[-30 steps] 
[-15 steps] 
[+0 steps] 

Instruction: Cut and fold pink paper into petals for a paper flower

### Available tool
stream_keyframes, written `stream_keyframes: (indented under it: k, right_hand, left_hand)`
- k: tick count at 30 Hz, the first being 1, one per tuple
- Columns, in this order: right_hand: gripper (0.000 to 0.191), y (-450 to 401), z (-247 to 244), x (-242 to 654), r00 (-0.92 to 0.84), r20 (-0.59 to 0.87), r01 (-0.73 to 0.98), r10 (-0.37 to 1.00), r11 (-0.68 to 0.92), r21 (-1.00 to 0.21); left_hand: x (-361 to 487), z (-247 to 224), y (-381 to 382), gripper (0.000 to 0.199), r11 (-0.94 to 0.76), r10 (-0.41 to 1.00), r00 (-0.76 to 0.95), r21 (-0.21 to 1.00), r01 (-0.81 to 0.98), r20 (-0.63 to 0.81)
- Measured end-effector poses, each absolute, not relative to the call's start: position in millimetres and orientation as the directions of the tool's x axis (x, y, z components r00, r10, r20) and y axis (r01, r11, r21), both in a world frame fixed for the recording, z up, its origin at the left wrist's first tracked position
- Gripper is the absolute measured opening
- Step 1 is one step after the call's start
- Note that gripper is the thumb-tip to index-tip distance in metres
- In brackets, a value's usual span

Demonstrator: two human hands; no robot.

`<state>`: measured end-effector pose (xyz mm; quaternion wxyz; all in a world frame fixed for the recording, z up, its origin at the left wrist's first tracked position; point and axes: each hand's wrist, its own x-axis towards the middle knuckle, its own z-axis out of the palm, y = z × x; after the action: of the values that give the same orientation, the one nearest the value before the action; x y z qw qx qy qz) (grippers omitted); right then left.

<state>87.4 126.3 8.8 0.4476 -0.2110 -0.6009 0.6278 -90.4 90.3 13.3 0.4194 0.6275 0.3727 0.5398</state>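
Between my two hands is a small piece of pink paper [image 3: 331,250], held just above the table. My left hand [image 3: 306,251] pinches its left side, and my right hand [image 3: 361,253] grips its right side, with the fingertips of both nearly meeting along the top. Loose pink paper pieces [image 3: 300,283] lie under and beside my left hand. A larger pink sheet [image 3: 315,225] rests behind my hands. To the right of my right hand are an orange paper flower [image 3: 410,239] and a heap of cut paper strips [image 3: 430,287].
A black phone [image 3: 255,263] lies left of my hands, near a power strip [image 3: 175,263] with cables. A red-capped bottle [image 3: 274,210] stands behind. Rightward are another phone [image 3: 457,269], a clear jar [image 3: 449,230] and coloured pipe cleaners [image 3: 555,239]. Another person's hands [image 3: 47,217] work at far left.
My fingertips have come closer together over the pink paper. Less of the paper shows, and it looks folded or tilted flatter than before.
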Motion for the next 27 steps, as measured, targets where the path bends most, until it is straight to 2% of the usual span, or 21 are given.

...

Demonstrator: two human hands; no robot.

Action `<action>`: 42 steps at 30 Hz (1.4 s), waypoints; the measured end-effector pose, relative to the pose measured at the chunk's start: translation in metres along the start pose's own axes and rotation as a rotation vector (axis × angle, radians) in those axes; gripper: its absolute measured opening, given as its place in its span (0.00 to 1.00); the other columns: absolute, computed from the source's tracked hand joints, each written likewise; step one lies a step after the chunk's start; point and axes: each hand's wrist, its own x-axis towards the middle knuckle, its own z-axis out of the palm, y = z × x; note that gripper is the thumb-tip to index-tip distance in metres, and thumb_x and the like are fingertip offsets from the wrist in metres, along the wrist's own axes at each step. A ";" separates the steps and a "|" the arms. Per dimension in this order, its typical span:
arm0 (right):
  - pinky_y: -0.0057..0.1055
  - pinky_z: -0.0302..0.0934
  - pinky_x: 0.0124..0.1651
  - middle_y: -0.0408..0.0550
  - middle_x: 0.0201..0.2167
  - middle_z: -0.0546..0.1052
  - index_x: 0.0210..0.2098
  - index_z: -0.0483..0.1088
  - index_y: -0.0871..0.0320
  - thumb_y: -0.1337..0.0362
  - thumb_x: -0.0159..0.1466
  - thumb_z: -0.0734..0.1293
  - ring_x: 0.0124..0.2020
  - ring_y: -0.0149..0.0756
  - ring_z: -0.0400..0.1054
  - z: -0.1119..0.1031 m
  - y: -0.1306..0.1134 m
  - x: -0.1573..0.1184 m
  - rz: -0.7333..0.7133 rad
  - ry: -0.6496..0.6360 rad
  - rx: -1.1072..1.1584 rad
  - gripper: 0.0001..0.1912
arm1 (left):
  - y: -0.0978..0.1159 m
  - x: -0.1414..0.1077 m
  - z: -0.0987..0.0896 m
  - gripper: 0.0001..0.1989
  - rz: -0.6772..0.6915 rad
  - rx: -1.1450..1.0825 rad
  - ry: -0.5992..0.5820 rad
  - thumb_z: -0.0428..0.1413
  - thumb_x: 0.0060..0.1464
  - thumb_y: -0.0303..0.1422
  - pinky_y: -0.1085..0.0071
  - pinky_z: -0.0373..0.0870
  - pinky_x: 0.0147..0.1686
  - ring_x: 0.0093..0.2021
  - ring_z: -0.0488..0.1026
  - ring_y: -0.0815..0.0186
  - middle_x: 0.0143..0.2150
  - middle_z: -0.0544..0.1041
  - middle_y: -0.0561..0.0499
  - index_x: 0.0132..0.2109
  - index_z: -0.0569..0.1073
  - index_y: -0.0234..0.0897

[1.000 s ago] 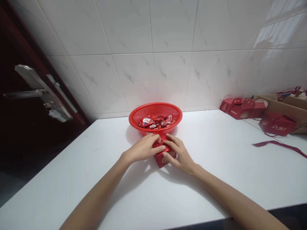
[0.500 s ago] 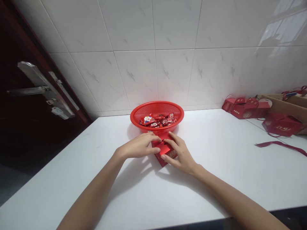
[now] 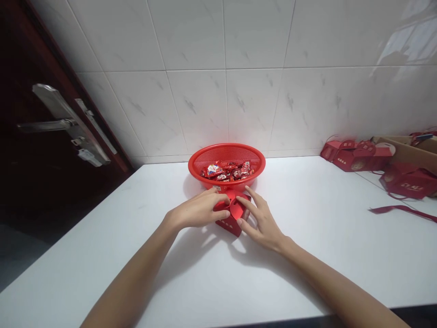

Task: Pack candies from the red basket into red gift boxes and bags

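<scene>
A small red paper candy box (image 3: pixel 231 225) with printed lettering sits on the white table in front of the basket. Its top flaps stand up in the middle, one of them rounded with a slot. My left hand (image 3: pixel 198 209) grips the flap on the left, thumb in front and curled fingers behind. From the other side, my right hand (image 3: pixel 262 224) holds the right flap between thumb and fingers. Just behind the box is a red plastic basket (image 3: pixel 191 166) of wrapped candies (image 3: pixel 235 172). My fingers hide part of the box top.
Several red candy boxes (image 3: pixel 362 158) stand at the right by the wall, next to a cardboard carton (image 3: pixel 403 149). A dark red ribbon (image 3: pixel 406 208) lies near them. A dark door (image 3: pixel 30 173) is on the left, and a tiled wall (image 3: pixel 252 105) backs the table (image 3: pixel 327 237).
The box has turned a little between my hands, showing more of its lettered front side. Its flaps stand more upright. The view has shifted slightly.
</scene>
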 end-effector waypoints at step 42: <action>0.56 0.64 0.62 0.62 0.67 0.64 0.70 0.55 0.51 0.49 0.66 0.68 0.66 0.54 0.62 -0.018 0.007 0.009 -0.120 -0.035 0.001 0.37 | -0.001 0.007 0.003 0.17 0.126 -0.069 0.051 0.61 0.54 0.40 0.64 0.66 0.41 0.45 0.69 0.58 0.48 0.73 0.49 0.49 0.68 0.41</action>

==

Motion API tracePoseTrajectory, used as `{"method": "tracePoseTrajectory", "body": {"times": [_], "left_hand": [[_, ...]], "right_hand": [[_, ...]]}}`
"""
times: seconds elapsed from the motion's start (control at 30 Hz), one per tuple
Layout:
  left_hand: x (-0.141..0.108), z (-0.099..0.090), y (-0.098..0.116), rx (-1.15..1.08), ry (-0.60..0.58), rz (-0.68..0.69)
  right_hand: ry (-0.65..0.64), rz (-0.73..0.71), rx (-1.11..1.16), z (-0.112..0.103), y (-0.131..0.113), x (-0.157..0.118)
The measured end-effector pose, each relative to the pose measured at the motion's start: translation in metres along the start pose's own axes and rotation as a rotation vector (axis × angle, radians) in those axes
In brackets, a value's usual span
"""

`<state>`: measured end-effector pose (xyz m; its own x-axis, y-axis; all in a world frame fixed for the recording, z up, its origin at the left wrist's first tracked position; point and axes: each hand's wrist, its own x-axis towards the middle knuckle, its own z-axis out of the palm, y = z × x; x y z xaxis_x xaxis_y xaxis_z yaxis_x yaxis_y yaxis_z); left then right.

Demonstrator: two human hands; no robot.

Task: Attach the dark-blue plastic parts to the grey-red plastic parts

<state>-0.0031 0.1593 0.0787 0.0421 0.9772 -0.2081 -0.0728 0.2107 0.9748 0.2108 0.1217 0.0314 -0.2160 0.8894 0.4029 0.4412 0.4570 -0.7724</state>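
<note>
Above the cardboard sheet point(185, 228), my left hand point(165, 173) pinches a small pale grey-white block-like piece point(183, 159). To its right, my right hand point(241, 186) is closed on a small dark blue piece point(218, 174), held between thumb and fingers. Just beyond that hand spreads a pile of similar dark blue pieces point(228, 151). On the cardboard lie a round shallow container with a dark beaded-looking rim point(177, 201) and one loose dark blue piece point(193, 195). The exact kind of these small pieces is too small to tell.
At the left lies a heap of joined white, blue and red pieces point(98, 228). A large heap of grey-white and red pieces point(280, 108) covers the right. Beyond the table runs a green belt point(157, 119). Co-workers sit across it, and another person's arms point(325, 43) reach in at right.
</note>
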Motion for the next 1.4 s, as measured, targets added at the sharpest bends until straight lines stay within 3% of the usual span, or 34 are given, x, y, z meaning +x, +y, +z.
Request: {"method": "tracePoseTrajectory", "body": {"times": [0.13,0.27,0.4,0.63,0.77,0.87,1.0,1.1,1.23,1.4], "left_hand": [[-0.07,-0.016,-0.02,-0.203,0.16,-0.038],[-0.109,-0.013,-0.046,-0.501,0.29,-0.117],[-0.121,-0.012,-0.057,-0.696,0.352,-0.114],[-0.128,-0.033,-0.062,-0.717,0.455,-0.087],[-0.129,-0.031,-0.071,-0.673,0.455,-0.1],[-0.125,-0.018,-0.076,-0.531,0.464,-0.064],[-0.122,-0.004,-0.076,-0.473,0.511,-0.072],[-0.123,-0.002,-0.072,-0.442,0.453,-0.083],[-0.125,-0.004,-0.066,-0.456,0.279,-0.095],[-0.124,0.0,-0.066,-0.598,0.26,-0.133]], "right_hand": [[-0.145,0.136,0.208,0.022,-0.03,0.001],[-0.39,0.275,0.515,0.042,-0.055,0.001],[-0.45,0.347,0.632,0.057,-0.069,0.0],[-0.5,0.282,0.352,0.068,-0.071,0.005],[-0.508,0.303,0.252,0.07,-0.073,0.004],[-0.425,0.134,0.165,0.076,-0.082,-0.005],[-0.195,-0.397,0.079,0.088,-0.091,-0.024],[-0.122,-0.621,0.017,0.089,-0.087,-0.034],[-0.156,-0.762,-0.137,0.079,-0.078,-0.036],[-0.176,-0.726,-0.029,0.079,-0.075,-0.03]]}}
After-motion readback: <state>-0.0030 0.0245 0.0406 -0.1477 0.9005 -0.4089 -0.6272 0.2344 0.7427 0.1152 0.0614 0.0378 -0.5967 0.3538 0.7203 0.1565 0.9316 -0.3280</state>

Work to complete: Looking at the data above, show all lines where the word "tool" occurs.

Solution to the problem:
### Available tool
- Measured end-effector poses, each absolute, not relative to the call's start: position in millimetres and orientation as the directions of the tool's x axis (x, y, z components r00, r10, r20) and y axis (r01, r11, r21), both in a world frame fixed for the recording, z up, its origin at the left wrist's first tracked position

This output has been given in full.